Would you copy out exactly the lines of the listing below, beginning with the one that contains "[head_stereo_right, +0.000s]" and ending with the last?
>>>
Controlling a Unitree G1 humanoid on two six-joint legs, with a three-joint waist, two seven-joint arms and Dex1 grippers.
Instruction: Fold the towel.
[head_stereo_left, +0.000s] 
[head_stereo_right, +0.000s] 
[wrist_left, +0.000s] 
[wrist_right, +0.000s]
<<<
Answer section >>
[head_stereo_right, +0.000s] 
[wrist_left, +0.000s] 
[wrist_right, +0.000s]

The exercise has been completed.